Blindly Cai put out a hand. Fen took it immediately this time. “No. You didn’t let me drown, did you? I like to lie with you. I think you’re a dangerous, bloodthirsty nutcase, but…I see in colour again when I’m with you.”
“So?”
“So… Yes. I will go.”
He didn’t have a thing to pack. All he had to do was walk with Fen down to the armoury, collect a few weapons—Broc’s sword, Fen’s ancestral head-splitter—and help him pull the chariot out into the yard. He could see Eldra from here. The only living creature to remark their arrival, she at least seemed pleased to see them, trotting the length of her paddock with her head held high. Cai had no right to either of Fara’s ponies, but Eldra was his, and between the shafts of the chariot she would take them anywhere. South, perhaps. There were cities down there, places where if Leof’s gentle god was long dead, Aelfric’s monstrous one was not yet in the ascendant—Roman towns, where for every Christian you met you would find five who still bowed to the ancient shrines of Jupiter and Mars. Zoroastrian cults too, followers of the soldier’s god Mithras, Broc’s pa
rticular favourite. The world was large.
Yes, large. But all the voices of this little one were rising from the timber church.
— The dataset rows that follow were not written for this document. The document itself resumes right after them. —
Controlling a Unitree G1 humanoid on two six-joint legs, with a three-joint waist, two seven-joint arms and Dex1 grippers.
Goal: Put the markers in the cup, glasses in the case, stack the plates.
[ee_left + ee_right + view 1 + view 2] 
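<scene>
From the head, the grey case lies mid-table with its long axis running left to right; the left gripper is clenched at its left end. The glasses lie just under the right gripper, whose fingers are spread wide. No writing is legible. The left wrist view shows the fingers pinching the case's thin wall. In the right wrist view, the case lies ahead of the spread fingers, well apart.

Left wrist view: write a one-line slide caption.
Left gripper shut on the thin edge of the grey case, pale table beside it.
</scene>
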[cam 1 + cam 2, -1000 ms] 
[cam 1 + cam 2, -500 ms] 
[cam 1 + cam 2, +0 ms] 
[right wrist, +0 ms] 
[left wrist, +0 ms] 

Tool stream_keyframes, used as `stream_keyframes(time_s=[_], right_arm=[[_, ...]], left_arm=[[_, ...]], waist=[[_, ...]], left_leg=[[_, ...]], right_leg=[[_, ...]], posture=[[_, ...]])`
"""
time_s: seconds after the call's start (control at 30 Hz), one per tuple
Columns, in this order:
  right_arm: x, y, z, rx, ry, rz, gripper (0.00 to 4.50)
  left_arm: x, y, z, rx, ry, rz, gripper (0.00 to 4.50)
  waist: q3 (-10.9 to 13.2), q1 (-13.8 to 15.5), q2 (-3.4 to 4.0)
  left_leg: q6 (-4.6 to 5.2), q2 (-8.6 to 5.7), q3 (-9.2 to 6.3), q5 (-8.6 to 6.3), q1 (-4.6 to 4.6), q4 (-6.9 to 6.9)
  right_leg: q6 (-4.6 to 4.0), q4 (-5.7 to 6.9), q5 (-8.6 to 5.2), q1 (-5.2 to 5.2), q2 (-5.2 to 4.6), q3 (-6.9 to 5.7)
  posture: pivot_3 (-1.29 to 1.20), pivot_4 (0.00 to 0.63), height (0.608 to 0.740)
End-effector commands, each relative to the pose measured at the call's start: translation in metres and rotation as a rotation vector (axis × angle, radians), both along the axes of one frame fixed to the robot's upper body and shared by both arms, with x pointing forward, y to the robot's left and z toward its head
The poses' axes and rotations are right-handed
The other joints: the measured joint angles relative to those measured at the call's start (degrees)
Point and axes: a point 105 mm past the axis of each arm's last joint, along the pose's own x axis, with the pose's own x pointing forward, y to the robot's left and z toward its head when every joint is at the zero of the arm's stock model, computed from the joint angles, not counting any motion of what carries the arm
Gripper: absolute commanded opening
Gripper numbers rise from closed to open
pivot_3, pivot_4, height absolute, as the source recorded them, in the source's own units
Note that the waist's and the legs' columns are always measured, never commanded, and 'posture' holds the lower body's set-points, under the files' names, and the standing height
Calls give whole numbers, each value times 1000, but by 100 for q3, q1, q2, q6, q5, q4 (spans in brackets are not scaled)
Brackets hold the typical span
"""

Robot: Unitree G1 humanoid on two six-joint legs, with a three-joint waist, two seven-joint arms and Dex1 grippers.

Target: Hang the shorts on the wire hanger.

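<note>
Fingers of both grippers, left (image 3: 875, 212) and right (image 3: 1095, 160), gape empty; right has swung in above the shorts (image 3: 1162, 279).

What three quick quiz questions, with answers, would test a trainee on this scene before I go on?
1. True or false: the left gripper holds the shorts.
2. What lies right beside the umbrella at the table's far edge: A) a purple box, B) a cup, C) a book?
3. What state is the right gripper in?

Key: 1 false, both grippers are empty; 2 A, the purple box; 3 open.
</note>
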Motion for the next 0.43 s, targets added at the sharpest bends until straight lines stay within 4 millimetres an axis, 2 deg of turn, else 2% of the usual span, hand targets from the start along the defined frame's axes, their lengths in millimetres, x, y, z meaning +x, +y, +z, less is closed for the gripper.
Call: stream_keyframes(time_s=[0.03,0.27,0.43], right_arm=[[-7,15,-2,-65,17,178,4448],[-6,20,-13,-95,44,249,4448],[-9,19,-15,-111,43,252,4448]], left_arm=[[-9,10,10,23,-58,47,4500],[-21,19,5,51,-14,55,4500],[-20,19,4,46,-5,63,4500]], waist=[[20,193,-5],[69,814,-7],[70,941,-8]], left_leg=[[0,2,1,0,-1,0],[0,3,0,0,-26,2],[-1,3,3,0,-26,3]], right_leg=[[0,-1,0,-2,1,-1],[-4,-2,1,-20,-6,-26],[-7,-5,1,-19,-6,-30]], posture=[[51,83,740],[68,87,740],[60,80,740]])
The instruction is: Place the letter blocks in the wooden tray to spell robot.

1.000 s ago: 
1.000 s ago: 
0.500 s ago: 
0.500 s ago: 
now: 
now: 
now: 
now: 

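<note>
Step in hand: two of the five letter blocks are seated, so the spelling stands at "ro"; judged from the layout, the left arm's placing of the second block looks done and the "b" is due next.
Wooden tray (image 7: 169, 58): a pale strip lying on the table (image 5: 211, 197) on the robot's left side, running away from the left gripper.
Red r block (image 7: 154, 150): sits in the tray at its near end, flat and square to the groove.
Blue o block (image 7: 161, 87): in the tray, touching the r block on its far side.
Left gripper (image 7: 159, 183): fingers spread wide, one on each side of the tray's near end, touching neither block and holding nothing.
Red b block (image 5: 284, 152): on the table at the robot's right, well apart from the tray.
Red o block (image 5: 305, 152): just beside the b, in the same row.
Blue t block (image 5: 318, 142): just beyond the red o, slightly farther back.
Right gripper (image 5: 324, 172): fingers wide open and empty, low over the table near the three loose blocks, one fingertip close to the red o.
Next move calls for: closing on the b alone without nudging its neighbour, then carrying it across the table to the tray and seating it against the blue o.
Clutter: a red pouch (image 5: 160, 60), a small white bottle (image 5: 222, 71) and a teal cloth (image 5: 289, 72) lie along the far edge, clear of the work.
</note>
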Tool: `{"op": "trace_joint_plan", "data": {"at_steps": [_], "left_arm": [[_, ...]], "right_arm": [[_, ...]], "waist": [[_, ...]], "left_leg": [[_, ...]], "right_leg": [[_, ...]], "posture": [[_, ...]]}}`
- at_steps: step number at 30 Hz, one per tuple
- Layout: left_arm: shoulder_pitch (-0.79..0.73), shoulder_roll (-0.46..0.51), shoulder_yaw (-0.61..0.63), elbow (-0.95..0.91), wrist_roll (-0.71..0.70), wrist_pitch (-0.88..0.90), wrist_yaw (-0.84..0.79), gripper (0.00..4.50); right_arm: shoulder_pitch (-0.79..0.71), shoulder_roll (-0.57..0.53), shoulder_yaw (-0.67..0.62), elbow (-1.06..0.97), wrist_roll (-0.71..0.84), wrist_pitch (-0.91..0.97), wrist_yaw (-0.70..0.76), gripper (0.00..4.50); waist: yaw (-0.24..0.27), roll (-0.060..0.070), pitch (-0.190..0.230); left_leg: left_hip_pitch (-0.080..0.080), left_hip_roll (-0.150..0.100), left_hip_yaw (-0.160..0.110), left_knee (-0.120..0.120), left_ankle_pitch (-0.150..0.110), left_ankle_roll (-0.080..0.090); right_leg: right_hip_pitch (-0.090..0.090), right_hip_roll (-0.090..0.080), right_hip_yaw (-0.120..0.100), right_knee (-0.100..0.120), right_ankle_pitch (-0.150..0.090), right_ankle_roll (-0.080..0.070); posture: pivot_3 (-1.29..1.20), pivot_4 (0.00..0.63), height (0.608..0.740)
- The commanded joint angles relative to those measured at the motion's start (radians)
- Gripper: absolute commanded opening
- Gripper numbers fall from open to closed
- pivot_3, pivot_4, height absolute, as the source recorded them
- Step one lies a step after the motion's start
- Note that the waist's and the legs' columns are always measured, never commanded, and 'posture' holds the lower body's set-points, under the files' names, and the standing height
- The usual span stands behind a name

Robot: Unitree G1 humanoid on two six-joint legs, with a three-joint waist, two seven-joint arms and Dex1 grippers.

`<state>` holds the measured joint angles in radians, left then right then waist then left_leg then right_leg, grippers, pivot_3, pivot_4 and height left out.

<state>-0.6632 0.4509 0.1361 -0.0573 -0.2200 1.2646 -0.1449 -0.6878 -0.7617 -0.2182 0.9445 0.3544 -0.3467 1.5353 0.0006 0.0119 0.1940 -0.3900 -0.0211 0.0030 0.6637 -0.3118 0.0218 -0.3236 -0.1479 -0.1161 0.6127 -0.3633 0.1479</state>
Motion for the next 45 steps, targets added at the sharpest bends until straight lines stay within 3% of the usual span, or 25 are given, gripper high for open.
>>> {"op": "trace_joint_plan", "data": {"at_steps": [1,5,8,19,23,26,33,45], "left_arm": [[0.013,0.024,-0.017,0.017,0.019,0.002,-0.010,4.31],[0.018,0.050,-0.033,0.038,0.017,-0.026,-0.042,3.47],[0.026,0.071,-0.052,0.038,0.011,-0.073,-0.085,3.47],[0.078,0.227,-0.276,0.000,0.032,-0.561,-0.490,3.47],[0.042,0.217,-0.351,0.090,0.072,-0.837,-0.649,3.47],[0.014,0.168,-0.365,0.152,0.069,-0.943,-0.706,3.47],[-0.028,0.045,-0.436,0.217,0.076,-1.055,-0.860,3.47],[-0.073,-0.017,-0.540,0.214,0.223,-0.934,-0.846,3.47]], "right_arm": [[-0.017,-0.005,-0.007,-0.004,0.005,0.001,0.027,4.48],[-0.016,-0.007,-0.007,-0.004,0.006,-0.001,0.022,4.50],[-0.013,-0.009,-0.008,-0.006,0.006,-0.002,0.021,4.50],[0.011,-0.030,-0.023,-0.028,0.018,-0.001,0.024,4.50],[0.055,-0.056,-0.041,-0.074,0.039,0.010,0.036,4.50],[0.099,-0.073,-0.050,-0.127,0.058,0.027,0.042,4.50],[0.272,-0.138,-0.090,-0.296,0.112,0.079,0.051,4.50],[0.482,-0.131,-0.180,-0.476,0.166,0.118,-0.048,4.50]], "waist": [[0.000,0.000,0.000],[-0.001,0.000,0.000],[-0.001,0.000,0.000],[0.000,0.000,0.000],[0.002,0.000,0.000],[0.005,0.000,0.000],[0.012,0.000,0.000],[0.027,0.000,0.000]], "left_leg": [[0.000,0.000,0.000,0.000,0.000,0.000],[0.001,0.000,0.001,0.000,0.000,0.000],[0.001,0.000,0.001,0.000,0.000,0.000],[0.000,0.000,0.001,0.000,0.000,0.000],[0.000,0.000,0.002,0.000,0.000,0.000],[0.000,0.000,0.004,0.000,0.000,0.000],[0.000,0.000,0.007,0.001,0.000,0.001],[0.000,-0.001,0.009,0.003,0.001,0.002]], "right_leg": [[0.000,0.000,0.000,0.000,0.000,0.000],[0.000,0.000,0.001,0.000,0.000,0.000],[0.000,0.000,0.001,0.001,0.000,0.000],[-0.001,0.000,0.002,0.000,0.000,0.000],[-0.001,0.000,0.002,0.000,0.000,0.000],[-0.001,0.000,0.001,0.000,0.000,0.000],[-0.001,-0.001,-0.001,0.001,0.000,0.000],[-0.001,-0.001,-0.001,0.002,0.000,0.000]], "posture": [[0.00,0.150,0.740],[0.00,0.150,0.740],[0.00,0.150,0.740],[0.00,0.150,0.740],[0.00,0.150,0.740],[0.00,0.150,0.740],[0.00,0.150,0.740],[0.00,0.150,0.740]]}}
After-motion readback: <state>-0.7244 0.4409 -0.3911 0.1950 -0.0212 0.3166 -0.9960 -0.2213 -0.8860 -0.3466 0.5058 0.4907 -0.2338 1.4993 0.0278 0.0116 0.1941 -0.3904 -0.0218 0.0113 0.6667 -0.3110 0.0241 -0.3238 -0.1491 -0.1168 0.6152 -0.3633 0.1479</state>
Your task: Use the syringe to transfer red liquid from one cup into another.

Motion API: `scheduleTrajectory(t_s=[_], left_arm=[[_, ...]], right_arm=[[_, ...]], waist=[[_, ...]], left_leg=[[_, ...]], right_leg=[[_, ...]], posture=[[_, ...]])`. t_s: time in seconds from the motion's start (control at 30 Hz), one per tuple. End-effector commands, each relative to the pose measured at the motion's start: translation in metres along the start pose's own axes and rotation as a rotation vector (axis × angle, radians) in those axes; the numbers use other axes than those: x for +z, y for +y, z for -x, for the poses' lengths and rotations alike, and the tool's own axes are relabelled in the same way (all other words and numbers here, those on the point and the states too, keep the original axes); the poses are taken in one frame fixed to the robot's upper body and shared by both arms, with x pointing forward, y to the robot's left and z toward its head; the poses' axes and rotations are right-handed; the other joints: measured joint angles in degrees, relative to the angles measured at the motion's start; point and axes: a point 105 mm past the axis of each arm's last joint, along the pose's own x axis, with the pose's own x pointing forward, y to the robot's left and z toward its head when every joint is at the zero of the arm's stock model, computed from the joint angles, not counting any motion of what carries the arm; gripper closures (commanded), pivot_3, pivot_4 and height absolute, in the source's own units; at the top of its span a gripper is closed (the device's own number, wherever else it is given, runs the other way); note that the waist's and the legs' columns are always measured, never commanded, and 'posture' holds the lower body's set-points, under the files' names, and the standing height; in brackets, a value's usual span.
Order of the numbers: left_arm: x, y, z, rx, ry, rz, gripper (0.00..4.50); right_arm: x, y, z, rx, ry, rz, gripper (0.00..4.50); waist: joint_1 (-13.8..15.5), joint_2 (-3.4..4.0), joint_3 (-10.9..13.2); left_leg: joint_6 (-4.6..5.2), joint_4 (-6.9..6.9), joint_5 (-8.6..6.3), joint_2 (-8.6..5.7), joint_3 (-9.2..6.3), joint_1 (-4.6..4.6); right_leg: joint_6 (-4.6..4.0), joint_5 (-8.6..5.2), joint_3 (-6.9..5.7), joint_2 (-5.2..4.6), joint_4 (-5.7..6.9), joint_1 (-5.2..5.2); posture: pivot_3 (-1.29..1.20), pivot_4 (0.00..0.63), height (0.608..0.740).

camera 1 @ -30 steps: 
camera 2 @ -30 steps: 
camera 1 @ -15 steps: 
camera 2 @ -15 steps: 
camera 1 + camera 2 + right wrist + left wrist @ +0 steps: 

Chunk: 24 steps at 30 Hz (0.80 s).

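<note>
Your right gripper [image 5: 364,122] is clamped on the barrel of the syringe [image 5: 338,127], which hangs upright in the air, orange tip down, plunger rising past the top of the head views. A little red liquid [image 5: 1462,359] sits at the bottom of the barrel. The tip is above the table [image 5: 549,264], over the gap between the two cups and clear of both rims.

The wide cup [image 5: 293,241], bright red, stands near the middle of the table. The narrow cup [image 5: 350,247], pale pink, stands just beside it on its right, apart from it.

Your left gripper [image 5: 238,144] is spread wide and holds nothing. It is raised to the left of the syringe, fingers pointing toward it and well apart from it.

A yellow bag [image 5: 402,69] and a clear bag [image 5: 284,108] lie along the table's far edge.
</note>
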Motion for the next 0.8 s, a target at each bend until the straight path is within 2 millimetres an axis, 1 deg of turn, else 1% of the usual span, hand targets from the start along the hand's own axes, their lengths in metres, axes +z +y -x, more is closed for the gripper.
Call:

Cai drew Fen to a halt as it came into view. They stood together, wordlessly listening. The church doors were wide open. Only this way could the building accommodate the full complement of monks. It seldom was required to, even when Aelfric made Eyulf ring the bell and stood eagle-eyed with his great black staff, counting his flock through the doors. There were always tasks to be done that Aelfric still recognised as essential, or at any rate didn’t dare yet deny. But everyone was there today, the stragglers crowding on the steps outside.
Fen was still holding Cai’s hand. “What’s going on?” he asked softly. “Is it a holy day? Some saint’s miserable, pointless bloody death to be celebrated?”
“I don’t think so.” Cai found he was grinning. He didn’t see things quite the way Fen did—not yet, anyway—but he’d come to appreciate the external point of view. Men like Aelfric could hammer down a black iron bowl across the whole world, and so far God hadn’t seen fit to help those trapped underneath. Poor Ben… “I don’t know. It’s not even a prayer hour.”
“Well, it’s good timing for us, whatever the fools are about.”
Cai hesitated. If Aelfric had herded his brethren together for another dose of hellfire, didn’t Cai, their physician, owe them whatever antidote he could give? Then again, he’d learned to his cost that he could only doctor their bodies, not their souls, and sporadically at that. Whatever Danan had said to Addy about his skills, he was only really the hit-and-miss quack she had called him to his face. He rubbed his thumb gently over the top of Fen’s hand. “You’re right. Come on.”
Eyulf was perched on the tower, the dinner bell laid neatly in his lap so he wouldn’t forget it or what it was for. As soon as Cai noticed him, he sprang to his feet, sending the bell flying, dislodging stones in a terrifying scatter. He let go one yell of mixed joy and fear, slithered to his backside and began to fall.